PROBLEM DESCRIPTION - Transcribe exactly the lines that fall between the one holding "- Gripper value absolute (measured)" and the one holding "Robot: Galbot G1", inclusive, from the entries below.

____________

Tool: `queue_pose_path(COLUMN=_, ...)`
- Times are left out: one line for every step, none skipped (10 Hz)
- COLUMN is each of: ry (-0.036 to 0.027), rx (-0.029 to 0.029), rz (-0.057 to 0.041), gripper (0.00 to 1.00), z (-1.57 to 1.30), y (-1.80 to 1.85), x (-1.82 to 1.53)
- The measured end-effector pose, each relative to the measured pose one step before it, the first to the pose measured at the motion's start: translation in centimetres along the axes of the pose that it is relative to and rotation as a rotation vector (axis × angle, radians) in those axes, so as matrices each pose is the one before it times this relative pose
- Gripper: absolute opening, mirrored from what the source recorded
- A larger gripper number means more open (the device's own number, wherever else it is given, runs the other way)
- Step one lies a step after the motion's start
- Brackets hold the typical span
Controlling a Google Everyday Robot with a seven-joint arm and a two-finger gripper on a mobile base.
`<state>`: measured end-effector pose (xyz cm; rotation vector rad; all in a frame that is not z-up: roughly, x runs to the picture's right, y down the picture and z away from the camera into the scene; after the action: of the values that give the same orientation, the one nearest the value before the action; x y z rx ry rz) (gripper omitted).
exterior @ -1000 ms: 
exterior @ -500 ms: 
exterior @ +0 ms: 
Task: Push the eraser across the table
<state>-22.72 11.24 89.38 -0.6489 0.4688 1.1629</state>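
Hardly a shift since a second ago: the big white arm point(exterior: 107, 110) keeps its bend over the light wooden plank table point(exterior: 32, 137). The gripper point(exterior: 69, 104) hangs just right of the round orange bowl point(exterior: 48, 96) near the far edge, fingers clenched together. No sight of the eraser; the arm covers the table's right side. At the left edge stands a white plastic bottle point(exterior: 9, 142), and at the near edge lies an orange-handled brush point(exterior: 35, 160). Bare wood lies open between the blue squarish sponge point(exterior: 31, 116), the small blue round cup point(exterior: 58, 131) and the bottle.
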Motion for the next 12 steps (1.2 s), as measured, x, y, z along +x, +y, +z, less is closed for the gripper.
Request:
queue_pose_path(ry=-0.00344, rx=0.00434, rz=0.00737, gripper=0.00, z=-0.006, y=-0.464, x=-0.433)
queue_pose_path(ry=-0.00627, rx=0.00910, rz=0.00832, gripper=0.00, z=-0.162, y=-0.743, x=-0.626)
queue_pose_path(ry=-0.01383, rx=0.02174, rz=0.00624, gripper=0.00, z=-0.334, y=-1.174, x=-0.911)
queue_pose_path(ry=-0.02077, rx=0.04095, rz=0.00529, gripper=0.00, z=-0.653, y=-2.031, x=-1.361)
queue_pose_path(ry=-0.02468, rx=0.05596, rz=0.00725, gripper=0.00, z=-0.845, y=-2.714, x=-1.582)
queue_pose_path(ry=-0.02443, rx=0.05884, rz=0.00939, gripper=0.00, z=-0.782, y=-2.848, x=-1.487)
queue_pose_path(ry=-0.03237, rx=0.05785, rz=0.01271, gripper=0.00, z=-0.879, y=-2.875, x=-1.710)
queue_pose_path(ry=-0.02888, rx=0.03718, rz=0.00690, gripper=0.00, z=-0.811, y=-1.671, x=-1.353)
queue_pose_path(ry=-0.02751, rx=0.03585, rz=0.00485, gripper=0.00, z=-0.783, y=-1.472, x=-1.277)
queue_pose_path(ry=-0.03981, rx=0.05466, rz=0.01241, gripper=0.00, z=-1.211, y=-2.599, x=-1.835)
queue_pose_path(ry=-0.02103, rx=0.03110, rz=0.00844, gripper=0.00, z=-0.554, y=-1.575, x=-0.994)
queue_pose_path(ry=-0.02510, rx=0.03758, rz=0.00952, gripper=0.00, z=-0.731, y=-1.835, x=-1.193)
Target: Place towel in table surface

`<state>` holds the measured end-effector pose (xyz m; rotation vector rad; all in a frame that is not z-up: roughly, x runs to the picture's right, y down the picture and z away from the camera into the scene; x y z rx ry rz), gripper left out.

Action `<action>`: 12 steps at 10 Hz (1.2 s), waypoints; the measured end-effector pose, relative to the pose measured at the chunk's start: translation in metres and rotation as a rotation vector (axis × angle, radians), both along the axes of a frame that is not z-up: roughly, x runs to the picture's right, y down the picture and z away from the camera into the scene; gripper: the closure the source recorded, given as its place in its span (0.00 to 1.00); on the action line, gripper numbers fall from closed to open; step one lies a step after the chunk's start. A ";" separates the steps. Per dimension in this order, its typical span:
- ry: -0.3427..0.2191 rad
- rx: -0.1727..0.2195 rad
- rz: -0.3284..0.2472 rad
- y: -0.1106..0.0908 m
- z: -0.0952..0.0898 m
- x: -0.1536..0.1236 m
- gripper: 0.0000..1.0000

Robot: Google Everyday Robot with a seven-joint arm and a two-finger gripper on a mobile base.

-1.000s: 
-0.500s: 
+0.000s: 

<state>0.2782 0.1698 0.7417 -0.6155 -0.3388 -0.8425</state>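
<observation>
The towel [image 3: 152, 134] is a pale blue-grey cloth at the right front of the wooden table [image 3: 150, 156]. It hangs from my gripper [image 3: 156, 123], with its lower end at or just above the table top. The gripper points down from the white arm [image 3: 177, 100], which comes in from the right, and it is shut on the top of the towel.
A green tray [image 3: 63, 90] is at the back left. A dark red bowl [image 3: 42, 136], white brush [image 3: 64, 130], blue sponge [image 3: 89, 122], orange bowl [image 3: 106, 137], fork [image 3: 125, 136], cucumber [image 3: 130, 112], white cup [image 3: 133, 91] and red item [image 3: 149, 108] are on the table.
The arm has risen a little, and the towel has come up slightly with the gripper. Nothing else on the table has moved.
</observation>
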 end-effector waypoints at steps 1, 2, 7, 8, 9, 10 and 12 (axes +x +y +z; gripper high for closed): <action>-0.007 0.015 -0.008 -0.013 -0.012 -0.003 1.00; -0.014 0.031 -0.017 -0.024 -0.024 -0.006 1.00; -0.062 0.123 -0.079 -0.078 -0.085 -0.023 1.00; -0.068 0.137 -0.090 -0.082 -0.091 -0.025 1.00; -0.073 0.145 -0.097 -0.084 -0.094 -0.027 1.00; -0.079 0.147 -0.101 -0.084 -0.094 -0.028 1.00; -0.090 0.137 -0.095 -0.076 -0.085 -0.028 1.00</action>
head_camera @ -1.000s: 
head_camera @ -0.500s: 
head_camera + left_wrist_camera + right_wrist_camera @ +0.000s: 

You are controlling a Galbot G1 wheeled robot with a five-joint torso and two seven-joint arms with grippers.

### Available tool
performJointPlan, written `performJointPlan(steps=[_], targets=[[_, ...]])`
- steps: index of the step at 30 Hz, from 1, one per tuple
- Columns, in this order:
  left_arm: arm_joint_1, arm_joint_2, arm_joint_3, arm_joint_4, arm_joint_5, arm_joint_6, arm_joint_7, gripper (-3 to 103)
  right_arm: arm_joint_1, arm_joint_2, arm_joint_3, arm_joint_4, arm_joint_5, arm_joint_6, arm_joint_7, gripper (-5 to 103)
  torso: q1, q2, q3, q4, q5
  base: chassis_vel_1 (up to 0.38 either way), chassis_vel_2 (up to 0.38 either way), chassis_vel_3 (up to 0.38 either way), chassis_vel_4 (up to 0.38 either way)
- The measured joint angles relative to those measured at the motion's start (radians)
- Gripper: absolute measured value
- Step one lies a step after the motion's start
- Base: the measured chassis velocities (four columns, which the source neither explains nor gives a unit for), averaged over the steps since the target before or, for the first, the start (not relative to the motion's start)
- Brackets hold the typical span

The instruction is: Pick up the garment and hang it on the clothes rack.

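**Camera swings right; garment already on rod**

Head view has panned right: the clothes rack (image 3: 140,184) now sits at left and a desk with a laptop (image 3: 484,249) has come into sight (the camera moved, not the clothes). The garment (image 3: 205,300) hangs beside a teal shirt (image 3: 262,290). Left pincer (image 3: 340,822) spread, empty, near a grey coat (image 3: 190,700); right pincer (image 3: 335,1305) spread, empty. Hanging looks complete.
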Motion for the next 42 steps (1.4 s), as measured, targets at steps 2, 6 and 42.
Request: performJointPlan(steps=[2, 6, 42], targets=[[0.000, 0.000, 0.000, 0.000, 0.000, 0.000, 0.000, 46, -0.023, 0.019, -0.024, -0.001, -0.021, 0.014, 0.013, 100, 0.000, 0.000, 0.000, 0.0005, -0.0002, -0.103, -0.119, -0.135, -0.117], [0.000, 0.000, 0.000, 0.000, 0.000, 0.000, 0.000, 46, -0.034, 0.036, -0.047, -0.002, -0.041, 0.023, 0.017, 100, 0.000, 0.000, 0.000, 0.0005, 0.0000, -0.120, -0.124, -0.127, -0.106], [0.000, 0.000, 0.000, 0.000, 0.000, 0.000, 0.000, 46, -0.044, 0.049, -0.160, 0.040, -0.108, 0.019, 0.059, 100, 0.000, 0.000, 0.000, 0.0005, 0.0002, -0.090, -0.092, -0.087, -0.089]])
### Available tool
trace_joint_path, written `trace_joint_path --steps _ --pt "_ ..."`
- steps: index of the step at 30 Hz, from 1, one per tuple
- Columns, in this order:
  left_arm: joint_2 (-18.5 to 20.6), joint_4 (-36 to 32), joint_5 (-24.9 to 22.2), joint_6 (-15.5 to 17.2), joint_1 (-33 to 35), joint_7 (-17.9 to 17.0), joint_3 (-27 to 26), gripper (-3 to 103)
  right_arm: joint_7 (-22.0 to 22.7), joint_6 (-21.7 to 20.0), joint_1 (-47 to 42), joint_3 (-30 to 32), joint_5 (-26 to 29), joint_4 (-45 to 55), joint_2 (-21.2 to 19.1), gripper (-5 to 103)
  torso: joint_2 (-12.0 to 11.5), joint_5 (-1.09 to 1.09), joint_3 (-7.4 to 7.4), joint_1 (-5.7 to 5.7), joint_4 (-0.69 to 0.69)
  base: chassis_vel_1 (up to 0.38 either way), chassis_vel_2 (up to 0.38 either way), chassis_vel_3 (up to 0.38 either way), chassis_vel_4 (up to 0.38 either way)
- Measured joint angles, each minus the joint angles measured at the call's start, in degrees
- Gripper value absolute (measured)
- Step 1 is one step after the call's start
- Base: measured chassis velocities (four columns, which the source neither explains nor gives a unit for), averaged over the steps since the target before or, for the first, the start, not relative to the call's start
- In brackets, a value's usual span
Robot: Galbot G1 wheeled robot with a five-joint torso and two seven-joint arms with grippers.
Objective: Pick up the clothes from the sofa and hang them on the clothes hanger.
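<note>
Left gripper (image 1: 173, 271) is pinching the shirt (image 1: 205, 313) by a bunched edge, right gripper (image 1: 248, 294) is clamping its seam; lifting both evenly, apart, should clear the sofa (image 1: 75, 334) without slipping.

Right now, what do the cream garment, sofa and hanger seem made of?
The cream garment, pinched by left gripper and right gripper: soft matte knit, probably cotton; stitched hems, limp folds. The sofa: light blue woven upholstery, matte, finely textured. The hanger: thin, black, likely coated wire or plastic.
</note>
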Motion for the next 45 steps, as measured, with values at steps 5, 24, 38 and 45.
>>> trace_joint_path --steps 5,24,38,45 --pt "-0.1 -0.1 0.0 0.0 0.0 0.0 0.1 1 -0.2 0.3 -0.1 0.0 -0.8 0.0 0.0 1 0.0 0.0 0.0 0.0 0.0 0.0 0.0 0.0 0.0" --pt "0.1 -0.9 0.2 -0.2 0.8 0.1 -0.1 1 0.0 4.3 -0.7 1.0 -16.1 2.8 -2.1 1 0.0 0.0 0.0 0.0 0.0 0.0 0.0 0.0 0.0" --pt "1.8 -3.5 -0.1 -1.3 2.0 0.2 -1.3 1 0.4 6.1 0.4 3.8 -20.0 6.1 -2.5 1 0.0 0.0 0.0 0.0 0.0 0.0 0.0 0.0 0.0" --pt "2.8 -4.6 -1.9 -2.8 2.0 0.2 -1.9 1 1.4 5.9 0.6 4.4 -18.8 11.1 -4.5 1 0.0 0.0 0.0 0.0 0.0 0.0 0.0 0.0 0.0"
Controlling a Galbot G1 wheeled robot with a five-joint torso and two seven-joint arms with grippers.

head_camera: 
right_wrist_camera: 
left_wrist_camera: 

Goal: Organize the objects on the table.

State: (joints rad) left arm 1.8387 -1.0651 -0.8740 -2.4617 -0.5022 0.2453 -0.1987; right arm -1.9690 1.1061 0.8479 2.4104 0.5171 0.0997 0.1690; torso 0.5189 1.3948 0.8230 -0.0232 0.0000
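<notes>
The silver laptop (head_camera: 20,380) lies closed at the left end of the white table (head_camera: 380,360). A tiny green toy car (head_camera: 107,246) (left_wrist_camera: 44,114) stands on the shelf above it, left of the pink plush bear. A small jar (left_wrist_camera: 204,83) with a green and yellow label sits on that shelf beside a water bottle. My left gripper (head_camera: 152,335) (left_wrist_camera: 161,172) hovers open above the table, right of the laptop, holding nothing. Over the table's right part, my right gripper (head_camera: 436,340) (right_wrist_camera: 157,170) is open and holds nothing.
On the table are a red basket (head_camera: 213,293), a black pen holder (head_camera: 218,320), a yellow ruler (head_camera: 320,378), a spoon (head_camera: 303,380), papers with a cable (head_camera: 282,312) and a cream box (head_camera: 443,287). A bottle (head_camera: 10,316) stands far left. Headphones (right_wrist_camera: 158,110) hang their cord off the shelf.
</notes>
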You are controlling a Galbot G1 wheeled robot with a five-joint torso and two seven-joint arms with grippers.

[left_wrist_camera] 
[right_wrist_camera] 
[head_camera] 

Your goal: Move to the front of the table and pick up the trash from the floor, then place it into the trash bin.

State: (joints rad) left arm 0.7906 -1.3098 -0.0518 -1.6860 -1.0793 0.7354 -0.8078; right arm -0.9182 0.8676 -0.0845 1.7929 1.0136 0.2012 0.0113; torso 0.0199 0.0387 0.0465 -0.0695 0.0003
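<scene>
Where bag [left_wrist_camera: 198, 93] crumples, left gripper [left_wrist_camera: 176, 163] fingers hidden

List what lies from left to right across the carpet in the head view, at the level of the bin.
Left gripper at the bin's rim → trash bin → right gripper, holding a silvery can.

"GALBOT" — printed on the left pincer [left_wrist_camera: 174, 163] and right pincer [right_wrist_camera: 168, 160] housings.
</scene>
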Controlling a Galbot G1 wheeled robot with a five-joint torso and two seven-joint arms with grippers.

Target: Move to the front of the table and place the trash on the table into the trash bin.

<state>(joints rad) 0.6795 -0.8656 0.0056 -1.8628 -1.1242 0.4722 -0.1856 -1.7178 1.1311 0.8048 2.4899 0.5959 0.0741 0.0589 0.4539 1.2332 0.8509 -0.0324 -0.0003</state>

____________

RESULT BELOW -
- Gripper value absolute (measured)
- Step 1 is one step after the call's start
- Base: measured chassis velocities (four columns, which the source neither explains nor gives a unit for), averaged over the steps since the target before or, for the first, the start, not relative to the call's start
- In brackets, a value's usual span
Robot: Galbot G1 wheeled robot with a five-joint torso and two seven-joint arms with grippers.

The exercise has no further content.